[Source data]
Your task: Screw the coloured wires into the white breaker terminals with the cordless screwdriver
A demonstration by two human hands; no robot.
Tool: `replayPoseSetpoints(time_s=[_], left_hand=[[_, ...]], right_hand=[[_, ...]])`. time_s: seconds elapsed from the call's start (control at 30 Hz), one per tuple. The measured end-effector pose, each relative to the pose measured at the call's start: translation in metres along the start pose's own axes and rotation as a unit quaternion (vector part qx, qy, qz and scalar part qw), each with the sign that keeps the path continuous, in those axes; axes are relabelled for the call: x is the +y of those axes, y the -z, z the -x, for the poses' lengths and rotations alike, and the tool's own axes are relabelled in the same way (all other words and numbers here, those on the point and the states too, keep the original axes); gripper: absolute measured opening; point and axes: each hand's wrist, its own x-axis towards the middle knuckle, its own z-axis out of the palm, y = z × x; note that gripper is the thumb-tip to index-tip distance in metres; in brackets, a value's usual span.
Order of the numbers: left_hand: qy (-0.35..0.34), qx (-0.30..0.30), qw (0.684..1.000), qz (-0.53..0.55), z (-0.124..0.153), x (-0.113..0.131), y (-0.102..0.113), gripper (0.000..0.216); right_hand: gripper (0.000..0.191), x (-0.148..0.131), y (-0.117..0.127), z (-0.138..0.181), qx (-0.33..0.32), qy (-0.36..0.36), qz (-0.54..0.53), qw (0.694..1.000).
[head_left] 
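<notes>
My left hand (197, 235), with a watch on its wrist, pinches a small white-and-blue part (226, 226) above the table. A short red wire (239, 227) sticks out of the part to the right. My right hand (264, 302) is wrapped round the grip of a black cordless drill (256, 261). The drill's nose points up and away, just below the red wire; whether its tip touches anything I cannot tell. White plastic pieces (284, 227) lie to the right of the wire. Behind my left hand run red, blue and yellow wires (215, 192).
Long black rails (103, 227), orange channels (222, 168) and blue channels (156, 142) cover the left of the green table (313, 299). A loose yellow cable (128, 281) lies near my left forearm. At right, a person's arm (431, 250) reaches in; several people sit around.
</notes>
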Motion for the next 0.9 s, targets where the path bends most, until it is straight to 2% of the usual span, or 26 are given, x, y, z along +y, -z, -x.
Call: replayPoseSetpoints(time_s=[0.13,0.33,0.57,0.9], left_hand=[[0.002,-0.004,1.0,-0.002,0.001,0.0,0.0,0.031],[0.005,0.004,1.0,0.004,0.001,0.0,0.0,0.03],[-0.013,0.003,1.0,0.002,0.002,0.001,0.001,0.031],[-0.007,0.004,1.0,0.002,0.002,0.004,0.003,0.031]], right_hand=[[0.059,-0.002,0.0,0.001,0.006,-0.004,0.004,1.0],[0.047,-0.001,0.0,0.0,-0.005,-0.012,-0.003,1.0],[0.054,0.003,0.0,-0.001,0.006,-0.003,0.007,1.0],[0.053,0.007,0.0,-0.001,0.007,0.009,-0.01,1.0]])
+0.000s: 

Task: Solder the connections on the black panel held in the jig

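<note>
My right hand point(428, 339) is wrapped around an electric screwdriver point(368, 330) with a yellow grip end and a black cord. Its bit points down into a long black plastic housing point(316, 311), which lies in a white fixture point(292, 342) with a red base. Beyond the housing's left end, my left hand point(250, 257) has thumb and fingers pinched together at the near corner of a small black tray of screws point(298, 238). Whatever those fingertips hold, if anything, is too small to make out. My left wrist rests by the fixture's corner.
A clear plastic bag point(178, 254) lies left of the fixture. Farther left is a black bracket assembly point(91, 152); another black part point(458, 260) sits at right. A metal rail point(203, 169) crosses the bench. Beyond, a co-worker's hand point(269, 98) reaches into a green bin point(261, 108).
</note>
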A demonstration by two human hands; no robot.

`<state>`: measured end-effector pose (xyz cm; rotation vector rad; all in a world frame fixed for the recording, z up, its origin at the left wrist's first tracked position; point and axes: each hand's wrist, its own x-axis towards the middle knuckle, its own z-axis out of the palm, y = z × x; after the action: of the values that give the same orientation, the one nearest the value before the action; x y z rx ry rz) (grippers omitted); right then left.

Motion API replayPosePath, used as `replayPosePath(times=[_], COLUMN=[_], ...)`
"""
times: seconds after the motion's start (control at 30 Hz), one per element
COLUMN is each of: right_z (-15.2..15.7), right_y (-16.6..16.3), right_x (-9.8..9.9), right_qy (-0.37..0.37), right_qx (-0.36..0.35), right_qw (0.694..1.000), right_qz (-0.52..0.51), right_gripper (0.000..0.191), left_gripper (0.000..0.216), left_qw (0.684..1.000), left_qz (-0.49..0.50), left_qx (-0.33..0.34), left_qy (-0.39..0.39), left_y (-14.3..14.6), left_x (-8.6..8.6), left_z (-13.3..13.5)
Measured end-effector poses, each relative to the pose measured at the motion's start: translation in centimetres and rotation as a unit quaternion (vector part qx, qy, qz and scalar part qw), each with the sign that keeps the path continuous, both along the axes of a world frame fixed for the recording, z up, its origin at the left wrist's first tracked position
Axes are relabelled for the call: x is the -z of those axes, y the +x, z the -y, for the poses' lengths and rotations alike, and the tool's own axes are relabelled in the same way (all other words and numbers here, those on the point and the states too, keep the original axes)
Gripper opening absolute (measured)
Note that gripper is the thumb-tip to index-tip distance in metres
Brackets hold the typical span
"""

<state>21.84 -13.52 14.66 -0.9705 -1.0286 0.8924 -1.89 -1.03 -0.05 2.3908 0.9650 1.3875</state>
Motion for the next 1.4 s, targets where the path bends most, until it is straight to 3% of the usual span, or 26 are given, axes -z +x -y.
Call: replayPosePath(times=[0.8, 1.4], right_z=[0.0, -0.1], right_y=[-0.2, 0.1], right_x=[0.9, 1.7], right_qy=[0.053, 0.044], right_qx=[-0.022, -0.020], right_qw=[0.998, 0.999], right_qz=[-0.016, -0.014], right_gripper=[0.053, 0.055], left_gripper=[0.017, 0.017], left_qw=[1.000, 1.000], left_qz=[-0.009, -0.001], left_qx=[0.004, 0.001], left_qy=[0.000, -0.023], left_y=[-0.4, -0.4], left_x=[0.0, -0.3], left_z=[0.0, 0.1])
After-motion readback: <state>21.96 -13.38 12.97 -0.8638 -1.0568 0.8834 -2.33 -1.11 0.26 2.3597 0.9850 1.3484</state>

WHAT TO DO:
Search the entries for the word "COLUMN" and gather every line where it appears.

TASK SOLUTION:
Motion API replayPosePath, used as `replayPosePath(times=[_], COLUMN=[_], ...)`
COLUMN is each of: right_z (-15.2..15.7), right_y (-16.6..16.3), right_x (-9.8..9.9), right_qy (-0.37..0.37), right_qx (-0.36..0.35), right_qw (0.694..1.000), right_qz (-0.52..0.51), right_gripper (0.000..0.191), left_gripper (0.000..0.216), left_qw (0.684..1.000), left_qz (-0.49..0.50), left_qx (-0.33..0.34), left_qy (-0.39..0.39), left_y (-14.3..14.6), left_x (-8.6..8.6), left_z (-13.3..13.5)

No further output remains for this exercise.